Figure 4.. Sample-specific and global changes in predominant and major transcript isoform usage.

a, Gene structure simplex for major transcripts of ELN. Gene triplets with splicing ratio for lung and H9-derived chondrocytes labeled. Simplex coordinates for the GENCODE v40 and observed major set are labeled. b, Major transcripts of ELN expressed >= 1 TPM in lung colored by expression level in TPM. Alternative exons that differ between transcripts are colored pink. c, Gene structure simplex for major transcripts of CTCF. Gene triplets with splicing ratio for lung labeled. Simplex coordinates for the GENCODE v40 and observed major set are labeled. d, From top to bottom: Major transcripts of CTCF expressed >= 1 TPM in lung, TSSs of CTCF major transcripts expressed >= 1 TPM in lung, ENCODE cCREs colored by type. e, Gene structure simplex for E4F1. Gene triplet with splicing ratio for observed E4F1 transcripts labeled. Simplex coordinates for the GENCODE v40 and observed set also shown for E4F1. f, Gene structure simplex for major transcripts of E4F1. Gene triplet with splicing ratio for observed major E4F1 transcripts labeled. Simplex coordinates for the GENCODE v40 and observed major set also shown for E4F1. g, Sector assignment change and conservation for protein coding genes in the human ENCODE LR-RNA-seq dataset between the observed set of gene triplets (left) and the observed major set of gene triplets (right). Percent of genes with the same sector between both sets labeled in the middle. h-k, Percentage of libraries where a gene with an annotated MANE transcript is expressed and the MANE h, transcript i, TSS j, EC k, TES is the predominant transcript or triplet feature.

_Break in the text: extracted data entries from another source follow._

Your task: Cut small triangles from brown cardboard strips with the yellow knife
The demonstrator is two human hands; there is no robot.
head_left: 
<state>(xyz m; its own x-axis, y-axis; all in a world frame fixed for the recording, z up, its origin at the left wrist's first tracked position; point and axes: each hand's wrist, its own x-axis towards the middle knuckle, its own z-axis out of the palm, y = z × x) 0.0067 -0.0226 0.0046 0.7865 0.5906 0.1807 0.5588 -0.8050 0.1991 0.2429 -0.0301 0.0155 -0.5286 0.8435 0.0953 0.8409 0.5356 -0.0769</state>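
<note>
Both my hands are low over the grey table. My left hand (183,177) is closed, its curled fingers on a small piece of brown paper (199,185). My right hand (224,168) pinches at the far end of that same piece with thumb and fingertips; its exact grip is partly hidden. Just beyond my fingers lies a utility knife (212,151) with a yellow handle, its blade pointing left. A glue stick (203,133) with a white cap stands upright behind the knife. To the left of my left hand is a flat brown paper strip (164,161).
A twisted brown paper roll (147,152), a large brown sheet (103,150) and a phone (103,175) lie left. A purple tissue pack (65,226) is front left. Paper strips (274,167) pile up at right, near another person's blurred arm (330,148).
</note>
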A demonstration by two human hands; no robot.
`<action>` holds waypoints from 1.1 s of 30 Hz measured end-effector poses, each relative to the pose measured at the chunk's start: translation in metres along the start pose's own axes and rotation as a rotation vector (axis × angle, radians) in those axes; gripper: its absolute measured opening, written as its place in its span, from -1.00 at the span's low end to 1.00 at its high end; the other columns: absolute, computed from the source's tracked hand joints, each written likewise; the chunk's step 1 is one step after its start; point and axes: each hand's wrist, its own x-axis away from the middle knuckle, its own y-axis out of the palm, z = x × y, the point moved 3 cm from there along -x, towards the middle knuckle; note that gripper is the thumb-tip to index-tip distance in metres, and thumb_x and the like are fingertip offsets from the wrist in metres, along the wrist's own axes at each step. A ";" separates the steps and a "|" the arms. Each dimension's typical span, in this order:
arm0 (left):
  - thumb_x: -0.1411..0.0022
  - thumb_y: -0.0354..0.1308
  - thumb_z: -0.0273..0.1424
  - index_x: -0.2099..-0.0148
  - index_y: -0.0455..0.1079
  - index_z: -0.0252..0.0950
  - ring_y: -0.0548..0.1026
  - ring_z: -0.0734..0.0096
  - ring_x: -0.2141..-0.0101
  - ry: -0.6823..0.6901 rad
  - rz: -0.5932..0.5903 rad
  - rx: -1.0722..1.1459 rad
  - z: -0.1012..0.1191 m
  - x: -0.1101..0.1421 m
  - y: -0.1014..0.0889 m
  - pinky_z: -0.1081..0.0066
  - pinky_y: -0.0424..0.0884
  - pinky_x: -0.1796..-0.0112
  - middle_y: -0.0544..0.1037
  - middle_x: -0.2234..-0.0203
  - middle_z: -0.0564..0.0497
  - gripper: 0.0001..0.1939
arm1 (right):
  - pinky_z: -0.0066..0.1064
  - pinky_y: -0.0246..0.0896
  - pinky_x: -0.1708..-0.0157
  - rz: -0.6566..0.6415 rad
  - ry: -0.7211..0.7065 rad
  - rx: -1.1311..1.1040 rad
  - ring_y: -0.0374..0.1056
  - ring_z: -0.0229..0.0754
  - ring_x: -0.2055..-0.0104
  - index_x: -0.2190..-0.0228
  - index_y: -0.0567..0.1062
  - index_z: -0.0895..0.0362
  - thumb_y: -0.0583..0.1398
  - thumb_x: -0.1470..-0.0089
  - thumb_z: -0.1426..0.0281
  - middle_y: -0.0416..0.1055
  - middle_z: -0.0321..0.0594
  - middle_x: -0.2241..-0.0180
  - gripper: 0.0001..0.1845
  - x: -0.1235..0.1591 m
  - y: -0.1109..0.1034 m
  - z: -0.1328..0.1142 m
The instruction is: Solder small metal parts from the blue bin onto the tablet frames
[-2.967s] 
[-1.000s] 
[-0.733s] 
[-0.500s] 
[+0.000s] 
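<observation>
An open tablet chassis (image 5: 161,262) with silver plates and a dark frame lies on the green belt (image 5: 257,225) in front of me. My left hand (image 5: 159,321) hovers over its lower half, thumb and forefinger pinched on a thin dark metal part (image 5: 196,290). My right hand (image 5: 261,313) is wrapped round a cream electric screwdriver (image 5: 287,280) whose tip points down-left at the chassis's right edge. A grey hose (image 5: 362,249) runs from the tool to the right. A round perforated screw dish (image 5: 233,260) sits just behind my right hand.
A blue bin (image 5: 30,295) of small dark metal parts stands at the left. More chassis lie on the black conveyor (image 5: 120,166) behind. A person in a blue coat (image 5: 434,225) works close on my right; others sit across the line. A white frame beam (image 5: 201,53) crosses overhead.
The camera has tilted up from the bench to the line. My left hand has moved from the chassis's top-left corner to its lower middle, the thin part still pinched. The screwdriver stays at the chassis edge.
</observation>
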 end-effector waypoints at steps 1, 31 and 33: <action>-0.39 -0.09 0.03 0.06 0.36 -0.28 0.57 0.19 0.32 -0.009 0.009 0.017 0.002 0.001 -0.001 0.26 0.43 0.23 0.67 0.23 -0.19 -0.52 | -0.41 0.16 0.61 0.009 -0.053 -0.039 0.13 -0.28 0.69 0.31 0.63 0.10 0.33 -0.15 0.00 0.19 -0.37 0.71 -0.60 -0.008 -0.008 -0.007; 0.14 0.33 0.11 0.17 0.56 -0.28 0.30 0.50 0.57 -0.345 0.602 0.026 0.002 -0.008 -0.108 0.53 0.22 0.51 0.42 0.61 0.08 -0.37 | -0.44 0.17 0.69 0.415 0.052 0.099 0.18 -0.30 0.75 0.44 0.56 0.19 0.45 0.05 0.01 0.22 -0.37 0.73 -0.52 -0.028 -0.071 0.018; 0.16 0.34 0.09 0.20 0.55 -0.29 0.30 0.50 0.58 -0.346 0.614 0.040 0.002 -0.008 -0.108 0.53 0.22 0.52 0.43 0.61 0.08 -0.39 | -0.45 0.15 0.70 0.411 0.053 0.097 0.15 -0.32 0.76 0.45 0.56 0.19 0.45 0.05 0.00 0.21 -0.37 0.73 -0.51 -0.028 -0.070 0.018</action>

Figure 5.. Conservation of gene triplets from human and mouse.

a-e, Proportion of genes from the GENCODE vM25, observed, and observed major sets that fall into the a, TSS-high sector, b, splicing-high sector, c, TES-high sector, d, mixed sector, e, simple sector. f, Gene structure simplex for ARF4 in human. Gene triplet with splicing ratio for ARF4 transcripts in H1 labeled. Simplex coordinates for the GENCODE v40, sample-level centroid, and observed set also shown for ARF4. g, Gene structure simplex for Arf4 in mouse. Gene triplet with splicing ratio for Arf4 transcripts in F121–9 labeled. Simplex coordinates for the GENCODE v40, sample-level centroid, and observed set also shown for Arf4. h, Transcripts of ARF4 expressed >= 1 TPM in human H1 sample colored by expression level in TPM. i, Transcripts of Arf4 expressed >= 1 TPM in mouse F121–9 sample colored by expression level in TPM. j, Sector assignment change and conservation for orthologous protein coding genes between the observed major human set of gene triplets (left) and the observed major mouse set of gene triplets (right). Percent of genes with the same sector between both sets labeled in the middle. k, Sector assignment change and conservation for orthologous protein coding genes between the sample-level H1 major human set of gene triplets (left) and the sample-level F121–9 major mouse set of gene triplets (right). Percent of genes with the same sector between both sets labeled in the middle.